"The council rejected the plan in horror. And it also warned the Kanlars that unless they destroyed the thing they had made, the council would hunt it out and destroy it itself. The Kanlars left in rage, and took with them the Raider, but later they promised to destroy it within a certain period of time, saying that they desired to study it further before doing so.
"So for a time they kept the Raider, and it grew swiftly in power and intelligence, until it became a deity to the Kanlars, a being whose every word to them was law. Again the council warned them to destroy their creation, and again they agreed to do so. But in secret, on a night soon after, every one of the Kanlars assembled on their air-boats and fled from the city, taking with them the Raider.
"We could not know where they had gone, but sent out many scouts to search for them. And when all our scouts had returned without finding trace of them, we decided that they had fled with their evil god to another planet, and so the matter rested. We had always thought that the ice-fields in the north extended clear to the pole, and could not know of the land there where the Kanlars had gone.
"But now, with the knowledge the brain-reader gleaned from you while you were unconscious, all the people in Kom know the peril that hangs over them, know that the Raider and the Kanlars have gathered thousands of fierce warriors from all ages, and that they plan to sweep down and loot our city and kill its people.

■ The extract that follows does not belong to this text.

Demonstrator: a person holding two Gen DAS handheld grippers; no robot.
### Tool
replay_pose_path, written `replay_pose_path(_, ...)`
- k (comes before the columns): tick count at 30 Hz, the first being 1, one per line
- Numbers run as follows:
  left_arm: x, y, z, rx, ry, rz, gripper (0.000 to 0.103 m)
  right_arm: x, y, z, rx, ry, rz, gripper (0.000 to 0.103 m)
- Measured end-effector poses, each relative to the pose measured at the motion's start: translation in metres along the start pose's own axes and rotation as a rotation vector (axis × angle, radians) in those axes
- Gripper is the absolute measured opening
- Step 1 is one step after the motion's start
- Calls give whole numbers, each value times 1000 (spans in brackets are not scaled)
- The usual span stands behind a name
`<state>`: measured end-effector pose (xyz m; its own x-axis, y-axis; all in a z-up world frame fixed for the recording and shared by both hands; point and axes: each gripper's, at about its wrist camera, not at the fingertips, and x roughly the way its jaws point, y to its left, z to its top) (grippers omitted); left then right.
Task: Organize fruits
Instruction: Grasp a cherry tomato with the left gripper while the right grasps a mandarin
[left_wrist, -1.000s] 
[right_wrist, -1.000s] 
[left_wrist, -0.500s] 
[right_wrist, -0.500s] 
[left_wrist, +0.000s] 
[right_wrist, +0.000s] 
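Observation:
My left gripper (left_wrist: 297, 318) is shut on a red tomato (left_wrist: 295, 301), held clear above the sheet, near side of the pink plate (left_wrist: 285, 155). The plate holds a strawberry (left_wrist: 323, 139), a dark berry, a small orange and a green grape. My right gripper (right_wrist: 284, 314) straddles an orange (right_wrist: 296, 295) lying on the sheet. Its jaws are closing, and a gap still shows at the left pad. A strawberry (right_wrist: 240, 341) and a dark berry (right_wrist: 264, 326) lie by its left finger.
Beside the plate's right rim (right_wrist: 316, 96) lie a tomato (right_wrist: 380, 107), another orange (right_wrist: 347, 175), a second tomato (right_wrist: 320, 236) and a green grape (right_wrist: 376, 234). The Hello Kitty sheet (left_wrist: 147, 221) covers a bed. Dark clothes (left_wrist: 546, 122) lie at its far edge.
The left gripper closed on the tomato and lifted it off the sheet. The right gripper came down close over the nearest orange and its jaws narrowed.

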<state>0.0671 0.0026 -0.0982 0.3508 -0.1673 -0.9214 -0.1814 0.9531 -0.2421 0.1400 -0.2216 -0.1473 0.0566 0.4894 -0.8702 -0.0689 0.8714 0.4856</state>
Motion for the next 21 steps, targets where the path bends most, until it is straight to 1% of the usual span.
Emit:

So the council meets, now, to decide what course of action we will take."
Kethra finished, and I silently pondered his amazing story, but Lantin broke in with a query. "Two things puzzle me," he said; "how is it that you speak the same tongue as the Kanlars, and why are there no cylindrical buildings in the city below? You spoke of each people building its own design of dwellings here, but there are no cylinders."
"When the Kanlars fled," Kethra explained, "the cylinders were demolished, for none of the other peoples would then live in them. As to our language, it was always the same, for all the four cities. You call it the Kanlar tongue because you heard it first from them, but it is equally the language of the people of Kom."

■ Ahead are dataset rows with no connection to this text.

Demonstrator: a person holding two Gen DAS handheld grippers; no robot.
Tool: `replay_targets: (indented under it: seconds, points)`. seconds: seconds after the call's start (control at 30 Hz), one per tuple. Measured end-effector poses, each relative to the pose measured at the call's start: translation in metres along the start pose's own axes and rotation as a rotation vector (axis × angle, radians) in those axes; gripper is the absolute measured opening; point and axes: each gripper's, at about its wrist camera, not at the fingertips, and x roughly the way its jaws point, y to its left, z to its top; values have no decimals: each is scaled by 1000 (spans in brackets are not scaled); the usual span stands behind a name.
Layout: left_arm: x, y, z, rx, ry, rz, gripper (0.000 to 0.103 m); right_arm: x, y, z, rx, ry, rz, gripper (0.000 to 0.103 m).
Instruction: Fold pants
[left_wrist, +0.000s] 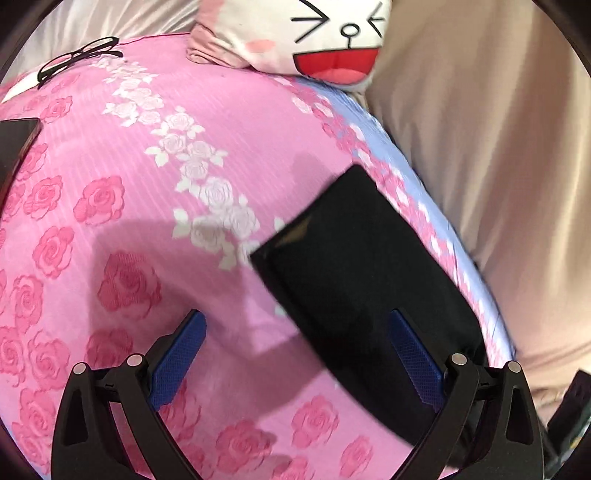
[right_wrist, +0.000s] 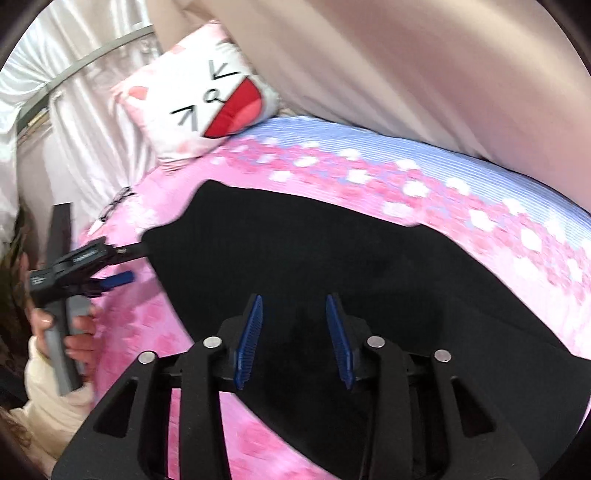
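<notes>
- Black pants (right_wrist: 332, 266) lie folded on the bed (left_wrist: 155, 229), toward its blue-striped edge.
- Right tool (right_wrist: 294, 341) hovers above them, partly parted, gripping nothing.
- Left tool (left_wrist: 295, 354) (spread wide) is empty, pants beneath its right finger.

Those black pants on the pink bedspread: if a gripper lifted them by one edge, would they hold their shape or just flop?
Probably flop. The black pants lie flat with soft, rounded outlines, which suggests thin limp cloth. They look light for their spread, barely denting the pink bedspread. Lifted by one edge, the folded layers would likely slide apart.
</notes>
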Motion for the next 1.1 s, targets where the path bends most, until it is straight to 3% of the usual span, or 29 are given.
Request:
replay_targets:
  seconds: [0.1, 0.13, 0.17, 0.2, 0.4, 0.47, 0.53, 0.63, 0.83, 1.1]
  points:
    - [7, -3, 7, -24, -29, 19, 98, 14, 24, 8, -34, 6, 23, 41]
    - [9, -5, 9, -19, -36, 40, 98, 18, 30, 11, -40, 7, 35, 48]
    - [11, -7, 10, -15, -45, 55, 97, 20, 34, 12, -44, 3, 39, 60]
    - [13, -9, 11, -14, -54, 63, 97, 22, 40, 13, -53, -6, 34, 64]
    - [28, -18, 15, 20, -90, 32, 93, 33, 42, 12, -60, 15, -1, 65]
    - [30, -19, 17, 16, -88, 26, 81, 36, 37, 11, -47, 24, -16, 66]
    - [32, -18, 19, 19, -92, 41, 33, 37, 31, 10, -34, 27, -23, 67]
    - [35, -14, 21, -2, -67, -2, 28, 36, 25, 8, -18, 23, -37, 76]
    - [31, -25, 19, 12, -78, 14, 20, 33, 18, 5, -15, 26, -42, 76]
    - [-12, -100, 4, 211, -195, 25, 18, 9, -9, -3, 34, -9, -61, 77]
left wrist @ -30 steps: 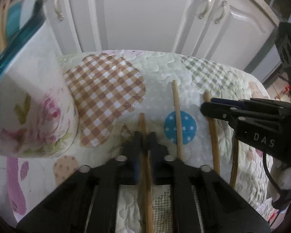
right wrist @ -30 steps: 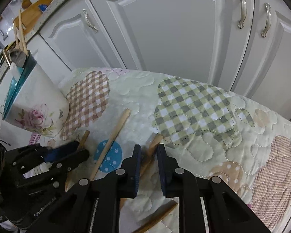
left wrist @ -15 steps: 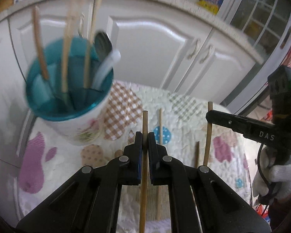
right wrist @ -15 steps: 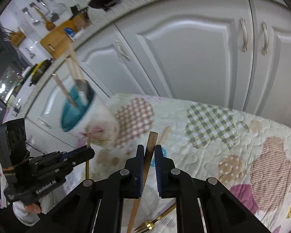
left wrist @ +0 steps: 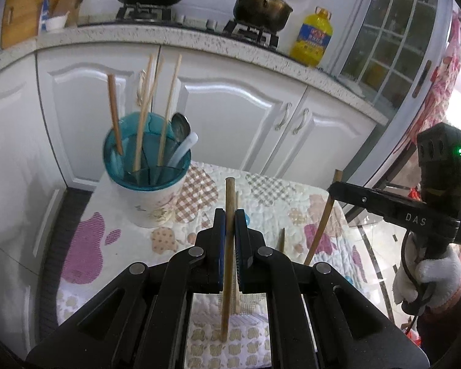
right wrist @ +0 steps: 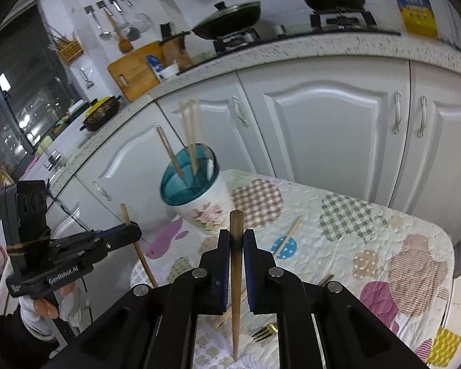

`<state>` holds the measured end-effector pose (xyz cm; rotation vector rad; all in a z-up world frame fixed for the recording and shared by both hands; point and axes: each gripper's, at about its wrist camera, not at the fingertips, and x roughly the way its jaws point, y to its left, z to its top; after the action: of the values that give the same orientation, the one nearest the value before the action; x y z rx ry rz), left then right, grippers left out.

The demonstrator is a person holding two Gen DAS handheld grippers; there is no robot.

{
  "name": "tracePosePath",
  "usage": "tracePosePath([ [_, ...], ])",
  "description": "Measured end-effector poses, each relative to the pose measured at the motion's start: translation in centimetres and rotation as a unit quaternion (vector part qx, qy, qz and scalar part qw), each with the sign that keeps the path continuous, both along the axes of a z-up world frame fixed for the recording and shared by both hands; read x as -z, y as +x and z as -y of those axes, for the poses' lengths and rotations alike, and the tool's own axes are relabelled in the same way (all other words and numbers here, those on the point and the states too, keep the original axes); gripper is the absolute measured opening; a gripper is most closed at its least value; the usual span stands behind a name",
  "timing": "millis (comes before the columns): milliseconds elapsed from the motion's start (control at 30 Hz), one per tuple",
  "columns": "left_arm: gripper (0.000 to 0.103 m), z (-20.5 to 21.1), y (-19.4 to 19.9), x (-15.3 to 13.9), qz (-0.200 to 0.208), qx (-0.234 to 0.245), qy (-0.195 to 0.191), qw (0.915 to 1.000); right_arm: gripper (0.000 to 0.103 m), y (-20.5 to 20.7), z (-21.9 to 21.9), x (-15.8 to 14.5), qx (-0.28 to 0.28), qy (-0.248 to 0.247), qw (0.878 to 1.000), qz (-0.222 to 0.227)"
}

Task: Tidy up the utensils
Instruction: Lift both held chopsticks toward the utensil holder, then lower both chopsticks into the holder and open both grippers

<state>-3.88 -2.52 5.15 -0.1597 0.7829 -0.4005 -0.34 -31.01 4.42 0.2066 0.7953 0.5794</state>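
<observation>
1. Holding one chopstick (left wrist: 229,233) upright, your left gripper (left wrist: 229,220) has its jaws pinched on the shaft, raised above the quilt (left wrist: 267,203) and near the cup (left wrist: 147,178). The grip sits high on the stick with a long tail hanging below; expect it to pivot in the pads if you swing fast.
2. The cup stands at the left end of the quilt, already crowded with chopsticks (left wrist: 141,120) and a spoon (left wrist: 180,126). A steep or hurried entry could catch these or the teal rim and tip the cup.
3. Loose pieces remain on the quilt: a chopstick (right wrist: 287,235) and a fork (right wrist: 265,333). Dragging a hanging tail across them could scatter them.
4. Your right gripper (right wrist: 236,238) is likewise pressed shut on a darker chopstick (right wrist: 236,279), held upright. Both grippers are heading, in my judgement, for one cup; arriving together risks a clash of sticks or fingers. Go one at a time.
</observation>
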Motion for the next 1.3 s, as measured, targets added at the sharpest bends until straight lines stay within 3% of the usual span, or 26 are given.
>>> tracePosePath([
  [433,0.004,-3.1,-1.0,-5.5,0.062,-0.040,-0.008,0.9973,0.008,-1.3,-1.7,-5.5,-0.021,0.009,0.998,0.058],
  [867,0.004,-7.7,3.8,-12.0,0.136,-0.115,-0.010,0.9841,0.008,2.3,-5.8,-13.2,-0.058,0.009,0.991,0.118],
  [1133,0.004,-8.7,8.7,-11.6,0.140,-0.150,0.000,0.9786,0.008,6.8,-8.7,-15.4,-0.060,0.003,0.988,0.140],
  [1300,0.004,-8.2,11.0,-10.0,0.136,-0.161,0.023,0.9772,0.008,9.9,-10.8,-14.5,-0.060,-0.009,0.989,0.138],
])
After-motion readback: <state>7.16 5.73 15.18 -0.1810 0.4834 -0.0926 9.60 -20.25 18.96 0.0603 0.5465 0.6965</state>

Before we could ask more questions, a single bell-note sounded from a corner of the room. "The council," murmured Kethra; "you are summoned before it."

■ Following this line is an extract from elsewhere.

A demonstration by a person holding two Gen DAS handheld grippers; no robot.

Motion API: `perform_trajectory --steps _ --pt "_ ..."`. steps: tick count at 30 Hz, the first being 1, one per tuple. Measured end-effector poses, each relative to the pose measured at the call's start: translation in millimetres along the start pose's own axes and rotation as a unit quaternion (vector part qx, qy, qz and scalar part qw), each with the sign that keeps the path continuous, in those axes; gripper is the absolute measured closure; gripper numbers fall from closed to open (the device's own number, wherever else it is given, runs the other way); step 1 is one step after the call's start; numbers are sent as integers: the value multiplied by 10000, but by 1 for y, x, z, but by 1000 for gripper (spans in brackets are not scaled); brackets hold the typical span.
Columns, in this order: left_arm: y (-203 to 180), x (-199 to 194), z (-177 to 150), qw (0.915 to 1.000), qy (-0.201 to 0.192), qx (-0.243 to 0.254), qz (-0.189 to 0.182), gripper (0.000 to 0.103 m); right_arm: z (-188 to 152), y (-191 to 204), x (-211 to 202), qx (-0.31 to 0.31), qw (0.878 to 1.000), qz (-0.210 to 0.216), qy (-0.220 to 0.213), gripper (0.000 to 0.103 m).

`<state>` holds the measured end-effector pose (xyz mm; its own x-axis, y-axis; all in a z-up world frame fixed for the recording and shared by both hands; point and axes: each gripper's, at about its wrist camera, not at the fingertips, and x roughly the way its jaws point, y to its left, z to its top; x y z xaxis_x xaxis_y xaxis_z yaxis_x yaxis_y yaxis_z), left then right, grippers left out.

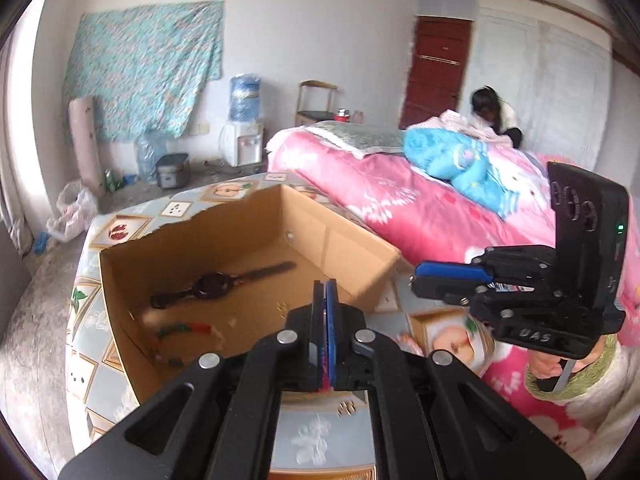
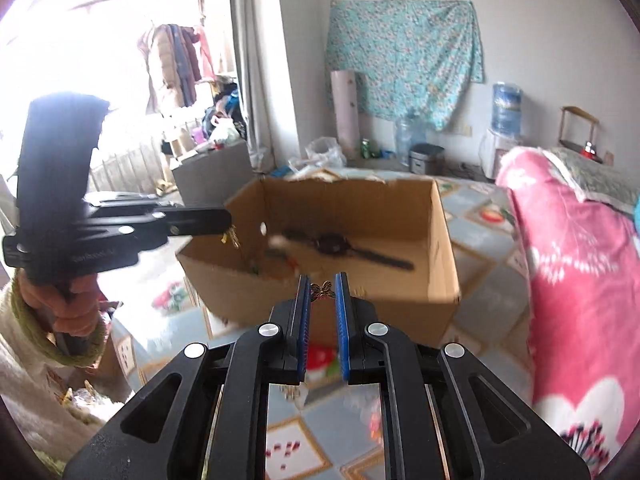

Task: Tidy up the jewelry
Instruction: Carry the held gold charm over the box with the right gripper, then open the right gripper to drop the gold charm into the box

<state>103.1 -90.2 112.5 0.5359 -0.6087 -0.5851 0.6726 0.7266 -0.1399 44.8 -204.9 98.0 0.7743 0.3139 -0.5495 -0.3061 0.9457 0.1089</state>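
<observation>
An open cardboard box stands on a patterned table; it also shows in the right wrist view. Inside lie a dark wristwatch and a red-and-green beaded bracelet. My left gripper is shut over the box's near wall; in the right wrist view a small gold piece hangs at its tip. My right gripper is shut on a small gold butterfly charm, just in front of the box. In the left wrist view the right gripper hovers right of the box.
The patterned tablecloth covers a round table. A bed with a pink quilt lies to the right, with a person at its far side. A water dispenser and a rice cooker stand by the far wall.
</observation>
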Motion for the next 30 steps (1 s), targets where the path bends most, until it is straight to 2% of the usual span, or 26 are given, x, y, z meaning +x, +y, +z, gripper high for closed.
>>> perform_trajectory --steps 4,8,12,16,18,20,22,25,30 --pt "35 38 16 9965 548 -602 -181 102 32 -19 36 3 9993 235 308 93" --pt "67 79 14 9841 1188 -1260 -385 102 47 -30 83 105 9945 487 920 93" --pt "81 106 5 9722 1667 -1582 -441 102 47 -42 131 293 9842 666 1617 93" --pt "84 120 -1 9640 1955 -1738 -479 102 50 -42 161 428 9758 804 1989 92" --pt "87 125 -4 9603 2055 -1822 -489 99 52 -44 165 552 9740 864 2020 90" --pt "90 126 -5 9577 2077 -1929 -488 87 54 -48 166 674 9742 908 1956 90" --pt "92 126 -7 9573 2045 -1988 -466 81 53 -49 167 749 9751 906 1881 90" --pt "93 124 -8 9561 2013 -2066 -526 79 52 -58 161 859 9762 896 1781 90" --pt "94 114 -7 9607 1839 -2045 -385 78 53 -69 140 1024 9788 803 1579 89"
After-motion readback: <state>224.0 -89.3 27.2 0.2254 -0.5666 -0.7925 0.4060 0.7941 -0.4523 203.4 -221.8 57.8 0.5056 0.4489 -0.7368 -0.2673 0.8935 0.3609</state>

He motioned us out of the room and led us down the corridor outside, toward a small elevator that was curiously familiar in appearance, there in that building of the future. A lever was touched and we flashed silently down a long shaft, past level after level of the great cone's interior. The car stopped, and we stepped out of it into a small antechamber. Following Kethra across it, we strode through a high, arched entrance, into a great amphitheater, a semicircular room with bank on bank of rising tiers of seats. In each seat was a man attired like Kethra, and the gaze of all was instantly focused on us as we entered. On a dais at the semicircle's center sat four men, older than the others, and there was another chair beside the four, which was empty. A servant swiftly placed two collapsible seats on the dais, on which Lantin and I seated ourselves. Then Kethra strode to the front of the dais and began to address the assemblage.
He spoke in an even, unraised voice, but from the expressions on the faces of the council members it was easy to see that his words were of intense interest to them. He reviewed the history of Kom, which he had already briefly recounted to us, and then pointed out the peril that threatened the city. He concluded with a strong plea that the people of Kom should take the offensive and strike at the Kanlars and the Raider in their own city, rather than let the battle come to Kom.